震災の真っただ中にいたひと、そのときまだ生まれてないひと、そうでないひとのものまで、集まった文と写真は多種多様になった。
私たちの時代にあったこと、何人かの言葉とイメージ、断片的なものではあるがそれらを集め、組みたてなおすことによってなにか別のものがよみがえるような予感があった。そうしてドローイングが生まれ、文章ができあがった。
ひとは写真を見て記憶を語る。今回の企画に参加してくれた人々もそうだった。そのなかで感じたのは、記憶は過去のことではなく“今”にこそ呼びもどされて意味をもつということだった。
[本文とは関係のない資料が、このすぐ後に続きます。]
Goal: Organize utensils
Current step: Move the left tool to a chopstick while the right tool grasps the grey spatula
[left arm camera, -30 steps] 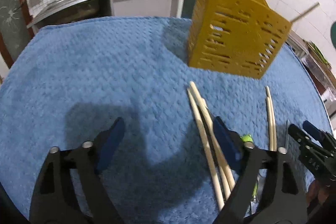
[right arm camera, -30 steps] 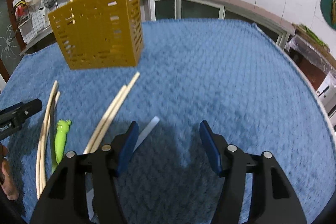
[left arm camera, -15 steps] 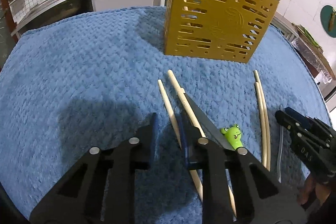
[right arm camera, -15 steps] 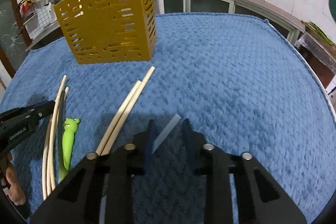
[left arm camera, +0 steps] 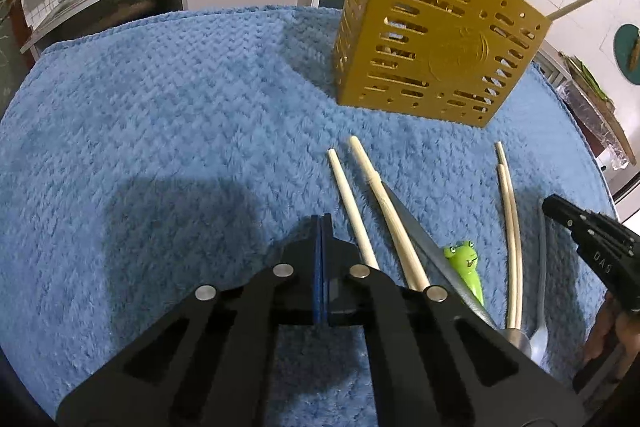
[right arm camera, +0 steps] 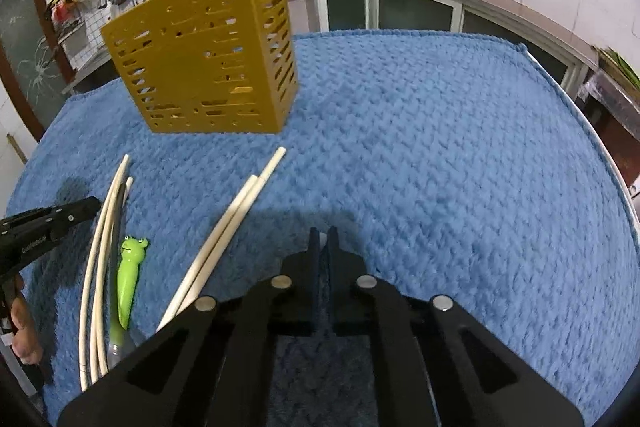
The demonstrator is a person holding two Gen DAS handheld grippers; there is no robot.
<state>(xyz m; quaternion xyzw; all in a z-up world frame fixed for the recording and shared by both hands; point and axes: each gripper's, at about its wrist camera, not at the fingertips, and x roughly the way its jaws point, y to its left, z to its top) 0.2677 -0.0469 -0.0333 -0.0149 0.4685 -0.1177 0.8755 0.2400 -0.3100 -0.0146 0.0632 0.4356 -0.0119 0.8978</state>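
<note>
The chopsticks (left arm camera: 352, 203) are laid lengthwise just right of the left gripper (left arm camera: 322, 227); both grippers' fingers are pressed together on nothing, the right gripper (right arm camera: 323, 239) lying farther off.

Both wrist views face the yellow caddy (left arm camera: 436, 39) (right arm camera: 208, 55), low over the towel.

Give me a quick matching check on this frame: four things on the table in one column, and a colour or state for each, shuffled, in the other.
Things:
1. utensil basket
2. frog-handled utensil
3. left gripper
4. towel

States:
a. blue, spread under everything
b. bright green, lying flat
c. yellow, upright, sticks poking out the top
d. shut, nothing between its fingers

Pairs: 1-c, 2-b, 3-d, 4-a
</note>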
私は脳の損傷によって記憶を喪失した友人のTさんのことを思い出す。回復期の彼は自分の空白を埋めようとして必死だったが、そのうちそれよりも自分には“今”があることを重要に思うようになっていった。その後、短期記憶も失われていくなかで「一瞬一瞬の今しかない」と言い、いつもポケットに何枚もの写真を持ちながらそれを見ていた。そのポケットのなかの写真は、彼の個人的なものであったが、私はそれらが今回の神戸のひとたちの写真であることを想像した。
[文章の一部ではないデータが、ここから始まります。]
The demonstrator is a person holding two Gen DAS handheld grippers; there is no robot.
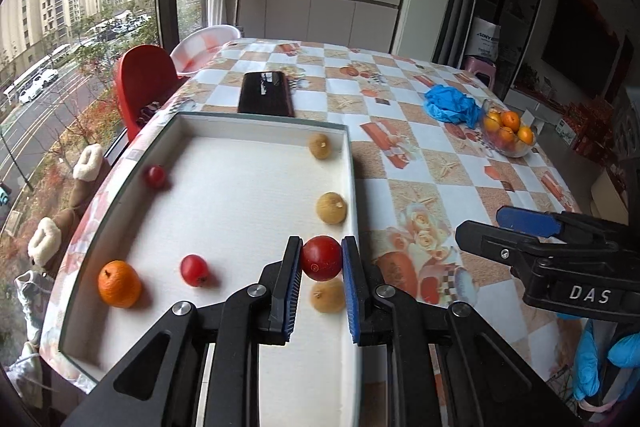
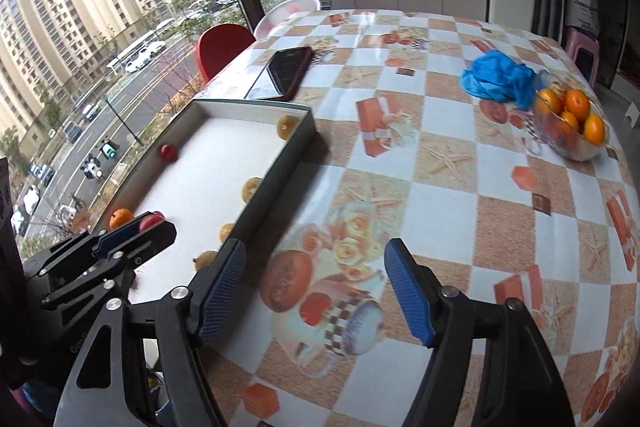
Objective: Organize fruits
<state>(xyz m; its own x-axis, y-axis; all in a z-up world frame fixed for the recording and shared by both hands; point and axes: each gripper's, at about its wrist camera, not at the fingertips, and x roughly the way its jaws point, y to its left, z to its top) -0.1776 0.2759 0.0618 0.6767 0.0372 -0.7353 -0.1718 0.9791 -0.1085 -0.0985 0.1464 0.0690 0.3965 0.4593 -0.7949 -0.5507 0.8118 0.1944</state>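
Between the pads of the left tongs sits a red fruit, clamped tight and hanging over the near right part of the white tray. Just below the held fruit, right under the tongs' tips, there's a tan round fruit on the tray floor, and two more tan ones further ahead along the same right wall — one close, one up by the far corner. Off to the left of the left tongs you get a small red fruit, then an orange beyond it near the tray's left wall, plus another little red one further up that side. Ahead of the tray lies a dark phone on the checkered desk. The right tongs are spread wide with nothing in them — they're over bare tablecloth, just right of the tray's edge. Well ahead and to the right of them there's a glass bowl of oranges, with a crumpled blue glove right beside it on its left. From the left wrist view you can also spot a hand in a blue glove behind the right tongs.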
写真をドローイングすること。それはそうした写真に写っているひととの対話であり、記憶を失ったTさんとの対話でもある。
巻末文 「ここにいない」
写真に写っているひとは、いまはもうここにいない。たとえ生きているひとであろうとその姿はここにはない。写真のなかの人が私を見ている、ということは、いまはもういないひとが、過去のある時点からここにいる未来の私を見ているということになる。それは不在から現実へのまなざしである。
写真プリントを見ながら、かつて存在したひとやものを鉛筆でなぞりながらそれを紙に写す。同じ写真でもプリントにはまだしも物質としての肉体があるからこちらもそれに呼応しなぞることができる。デジタル情報が透明な記憶とすれば、こちらは不透明だが触(さわ)れる記憶だ。
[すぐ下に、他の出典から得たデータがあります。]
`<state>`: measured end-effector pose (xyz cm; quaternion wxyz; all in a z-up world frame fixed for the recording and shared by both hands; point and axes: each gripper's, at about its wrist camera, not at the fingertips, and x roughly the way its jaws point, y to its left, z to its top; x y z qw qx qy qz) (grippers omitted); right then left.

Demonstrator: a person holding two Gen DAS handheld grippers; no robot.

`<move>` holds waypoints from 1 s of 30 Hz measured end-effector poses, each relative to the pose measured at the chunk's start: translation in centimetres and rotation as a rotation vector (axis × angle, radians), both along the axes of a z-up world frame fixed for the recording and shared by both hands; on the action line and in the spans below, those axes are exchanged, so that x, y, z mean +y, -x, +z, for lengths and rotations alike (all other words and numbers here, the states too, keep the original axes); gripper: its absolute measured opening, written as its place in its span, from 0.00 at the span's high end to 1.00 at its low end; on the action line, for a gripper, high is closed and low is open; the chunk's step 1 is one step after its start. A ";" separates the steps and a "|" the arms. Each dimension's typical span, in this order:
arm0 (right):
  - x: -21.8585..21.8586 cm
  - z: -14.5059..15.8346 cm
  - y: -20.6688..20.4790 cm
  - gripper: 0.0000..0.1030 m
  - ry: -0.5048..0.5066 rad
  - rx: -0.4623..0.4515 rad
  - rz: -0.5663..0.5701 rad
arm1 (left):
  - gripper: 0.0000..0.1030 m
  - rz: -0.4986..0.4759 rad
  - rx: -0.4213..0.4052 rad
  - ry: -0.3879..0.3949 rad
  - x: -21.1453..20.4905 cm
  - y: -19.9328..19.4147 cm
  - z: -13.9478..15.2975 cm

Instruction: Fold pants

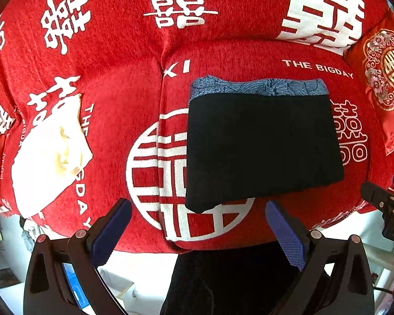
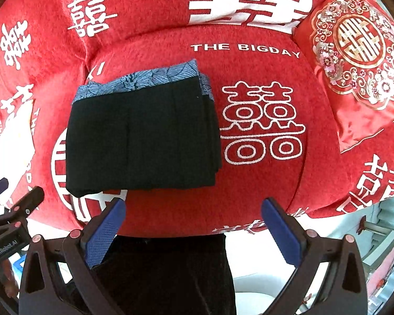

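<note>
Red chenille-like fabric printed with white double-happiness characters and "THE BIGDAY" lettering covers the sofa, filling both views. At the far left of the left wrist view, a white cloth item with yellowish marks lies on the left seat cushion, well apart from the pants.

Moving right, the pants lie folded into a compact black rectangle on the next seat cushion, partly covering a round white emblem. A blue patterned band runs along their far edge, and the right wrist view shows stacked layers at their right side. Nothing grips them.

Below the pants, the left gripper hovers off the cushion's front edge with its 2 blue-padded fingers spread wide and holding nothing. The right gripper sits just right of the pants' near corner, its jaws also spread wide and empty; its dark frame shows at the right edge of the left wrist view.

Farthest right, a red satin pillow with gold floral embroidery leans in the sofa's corner, well apart from the pants.
</note>
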<state>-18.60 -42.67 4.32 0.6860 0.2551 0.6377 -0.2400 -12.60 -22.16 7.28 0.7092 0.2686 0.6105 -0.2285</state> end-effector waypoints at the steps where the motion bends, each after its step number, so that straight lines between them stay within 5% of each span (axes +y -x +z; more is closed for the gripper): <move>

だから写真プリントはカメラという死者の眼から引き出されたものであるにも関わらず、不意打ち的に生と繋がる。
プリントに映った影を写す。そこにできたものをなぞる。コピーのコピー。
それにしてもなぜひとはアルバムを見て、その時を想起し語るのだろうか?
写真は不在のひとをそこに呼びおこすことができる。そのときひとはささやかながらもイタコやユタのような存在になり、不在のひとを現実に呼びおこすのだ。語られなかった過去の時(とき)を、いま語る。
私も写真プリントをなぞることによって、かつてあった時(とき)を想起する。しかし、そこから思ってもみないものが立ちあがって来るのはなぜなのか?それはどこからやってくるのか?
そのひと個人の記憶、ましてや私の記憶でもなく、はたしてそれは記憶と呼べるのかどうかもわからない、はるか遠くのかなたから弱々しくとどく光のようなもの…私はそれを見たい。